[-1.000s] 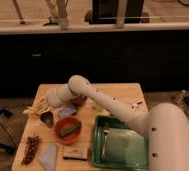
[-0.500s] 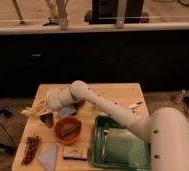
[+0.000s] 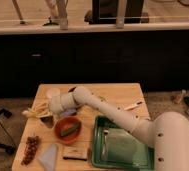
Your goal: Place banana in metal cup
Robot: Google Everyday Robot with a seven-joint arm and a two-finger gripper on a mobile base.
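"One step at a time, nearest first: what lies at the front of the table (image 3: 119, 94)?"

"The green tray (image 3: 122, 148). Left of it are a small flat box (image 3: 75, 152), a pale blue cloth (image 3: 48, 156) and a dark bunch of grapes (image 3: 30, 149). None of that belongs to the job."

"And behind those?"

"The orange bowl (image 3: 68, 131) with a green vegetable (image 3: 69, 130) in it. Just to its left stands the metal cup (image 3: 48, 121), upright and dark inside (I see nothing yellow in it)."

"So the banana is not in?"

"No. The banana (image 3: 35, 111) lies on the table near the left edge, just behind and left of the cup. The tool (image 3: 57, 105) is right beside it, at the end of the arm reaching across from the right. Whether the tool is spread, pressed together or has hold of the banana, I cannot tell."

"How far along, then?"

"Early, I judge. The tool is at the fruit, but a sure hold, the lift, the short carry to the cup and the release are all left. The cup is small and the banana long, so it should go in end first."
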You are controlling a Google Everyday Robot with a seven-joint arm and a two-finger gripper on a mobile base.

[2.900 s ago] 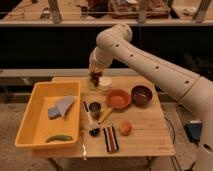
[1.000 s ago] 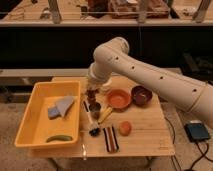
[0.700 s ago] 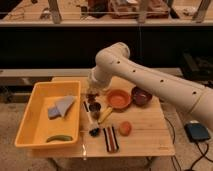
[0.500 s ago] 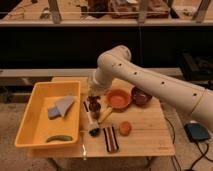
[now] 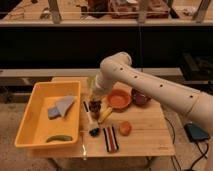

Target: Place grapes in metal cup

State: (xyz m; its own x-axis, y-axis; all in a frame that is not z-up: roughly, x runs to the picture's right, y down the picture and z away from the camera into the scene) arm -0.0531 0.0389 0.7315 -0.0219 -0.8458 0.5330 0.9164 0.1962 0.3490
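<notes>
So the grapes [image 5: 95, 104] look pinched in the shut gripper [image 5: 95, 106], hanging right over the spot where the cup stood a few seconds back; the cup itself is hidden under the hand now, so I can't say they're in yet. Arm has swung down from the table's back edge over the last seconds, so release looks close. Tight spot: yellow bin [image 5: 35, 107] just left, banana [image 5: 105, 114] and orange bowl [image 5: 119, 99] right. Straight up is the open way out.

white arm bent downward, gripper [image 5: 94, 103] closed (fingers together).
</notes>
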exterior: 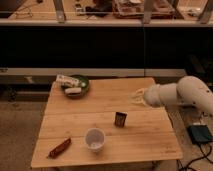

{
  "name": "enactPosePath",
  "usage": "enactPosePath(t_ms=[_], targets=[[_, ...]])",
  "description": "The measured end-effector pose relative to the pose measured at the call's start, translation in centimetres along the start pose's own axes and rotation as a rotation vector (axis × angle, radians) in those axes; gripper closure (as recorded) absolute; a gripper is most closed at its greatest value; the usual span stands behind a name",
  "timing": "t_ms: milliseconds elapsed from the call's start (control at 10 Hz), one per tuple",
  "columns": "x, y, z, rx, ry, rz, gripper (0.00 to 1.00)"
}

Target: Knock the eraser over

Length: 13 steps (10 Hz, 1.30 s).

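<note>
The eraser [120, 119] is a small dark block with an orange-ish edge, standing upright near the middle of the wooden table [150, 137]. My gripper [137, 97] hangs over the table's right part, up and to the right of the eraser and apart from it. The white arm [187, 94] comes in from the right edge. A white cup [95, 138] stands in front of and left of the eraser.
A long reddish-brown flat bar [59, 147] lies at the front left corner. A green bowl [76, 86] with white items sits at the back left. A dark shelf unit stands behind the table. A blue box [201, 134] with cables lies on the floor at the right.
</note>
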<state>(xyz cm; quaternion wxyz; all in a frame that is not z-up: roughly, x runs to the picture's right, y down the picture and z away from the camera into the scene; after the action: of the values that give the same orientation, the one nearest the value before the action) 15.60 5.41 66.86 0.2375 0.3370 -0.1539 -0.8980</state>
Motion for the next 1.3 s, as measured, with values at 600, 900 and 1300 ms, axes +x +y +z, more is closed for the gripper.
enactPosePath(t_ms=[600,900,1300], targets=[[-1.7,-2.2,-0.2,0.027,-0.018,0.034,1.00],[-4.3,-5.0,-0.4,0.067,-0.007,0.112,1.00],[-5.8,-8.5,2.8,0.153,0.089,0.152,1.00]])
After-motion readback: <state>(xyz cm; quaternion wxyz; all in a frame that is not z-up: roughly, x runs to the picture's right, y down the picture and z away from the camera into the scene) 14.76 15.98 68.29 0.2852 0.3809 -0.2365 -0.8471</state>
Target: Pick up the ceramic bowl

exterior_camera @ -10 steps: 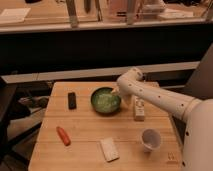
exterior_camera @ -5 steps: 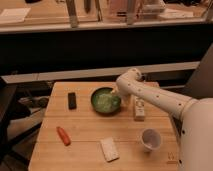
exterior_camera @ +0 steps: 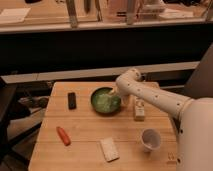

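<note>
The ceramic bowl point(exterior_camera: 102, 102) has the open hand point(exterior_camera: 116, 96) at its right rim.

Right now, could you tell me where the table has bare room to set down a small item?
Bare wood lies between the carrot, the ceramic bowl and the white packet, and between packet and white cup. It is crowded where the gripper sits at the bowl's right rim beside the small box.

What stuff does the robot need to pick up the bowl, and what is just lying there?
For the job: green ceramic bowl, claw at its rim.
Just lying about: white cup, carrot, black slab, white packet, tan box.
</note>
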`<state>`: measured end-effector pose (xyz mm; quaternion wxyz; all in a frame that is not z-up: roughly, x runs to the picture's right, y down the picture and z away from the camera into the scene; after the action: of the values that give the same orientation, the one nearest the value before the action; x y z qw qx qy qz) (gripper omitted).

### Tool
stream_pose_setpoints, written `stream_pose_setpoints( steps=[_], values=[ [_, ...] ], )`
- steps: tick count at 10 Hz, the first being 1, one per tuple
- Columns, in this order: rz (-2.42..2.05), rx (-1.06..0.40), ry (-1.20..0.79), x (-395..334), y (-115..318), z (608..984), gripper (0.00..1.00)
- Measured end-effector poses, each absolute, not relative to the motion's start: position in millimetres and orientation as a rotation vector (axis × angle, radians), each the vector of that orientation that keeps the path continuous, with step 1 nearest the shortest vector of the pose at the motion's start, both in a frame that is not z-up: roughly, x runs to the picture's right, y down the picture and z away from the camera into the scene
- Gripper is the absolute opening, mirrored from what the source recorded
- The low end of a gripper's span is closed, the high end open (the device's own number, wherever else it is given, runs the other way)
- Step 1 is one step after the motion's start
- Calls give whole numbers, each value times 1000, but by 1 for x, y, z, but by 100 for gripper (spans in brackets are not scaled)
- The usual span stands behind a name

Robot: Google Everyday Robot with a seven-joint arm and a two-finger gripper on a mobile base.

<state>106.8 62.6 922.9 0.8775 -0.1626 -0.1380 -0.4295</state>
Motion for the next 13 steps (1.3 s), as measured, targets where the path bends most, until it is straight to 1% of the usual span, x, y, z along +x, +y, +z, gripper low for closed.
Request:
stream_pose_setpoints(
  steps=[13],
  values=[
    [-935, -319, -312, 98, 62, 928, 80]
  ],
)
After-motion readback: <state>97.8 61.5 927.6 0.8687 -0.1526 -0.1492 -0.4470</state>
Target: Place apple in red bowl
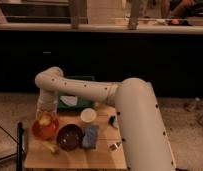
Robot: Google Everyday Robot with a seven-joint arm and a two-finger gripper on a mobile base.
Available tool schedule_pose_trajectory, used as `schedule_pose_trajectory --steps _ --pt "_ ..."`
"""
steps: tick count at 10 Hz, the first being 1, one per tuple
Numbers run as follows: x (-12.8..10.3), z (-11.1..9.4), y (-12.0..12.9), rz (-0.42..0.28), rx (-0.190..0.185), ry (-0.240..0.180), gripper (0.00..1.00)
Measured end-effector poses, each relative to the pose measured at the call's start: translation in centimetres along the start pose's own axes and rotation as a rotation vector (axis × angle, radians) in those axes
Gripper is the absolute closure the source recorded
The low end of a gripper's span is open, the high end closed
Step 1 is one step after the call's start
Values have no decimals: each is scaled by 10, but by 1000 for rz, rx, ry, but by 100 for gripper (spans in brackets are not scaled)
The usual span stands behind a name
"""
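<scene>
The red bowl [44,130] sits at the left edge of the wooden table [102,155]. The apple [45,120], yellowish with a red blush, is right over the bowl's inside, at the tip of my gripper [45,116]. The gripper comes down from the white arm [80,89], which reaches in from the right. I cannot tell whether the apple hangs in the gripper or rests in the bowl.
A dark maroon bowl [70,136] stands just right of the red bowl. A white cup [87,115] and a blue packet [90,136] are further right. A green box [75,98] is at the back. A yellowish item [50,146] lies in front. Small dark objects [113,120] lie at the right.
</scene>
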Motion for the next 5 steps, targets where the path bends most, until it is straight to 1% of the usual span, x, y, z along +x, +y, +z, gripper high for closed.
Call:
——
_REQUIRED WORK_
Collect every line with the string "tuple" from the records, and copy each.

_ANSWER_
  "timing": "t_ms: milliseconds elapsed from the call's start (control at 10 Hz), one per tuple",
- steps: tick count at 10 Hz, the first being 1, one per tuple
steps: tick count at 10 Hz, the first being 1, one per tuple

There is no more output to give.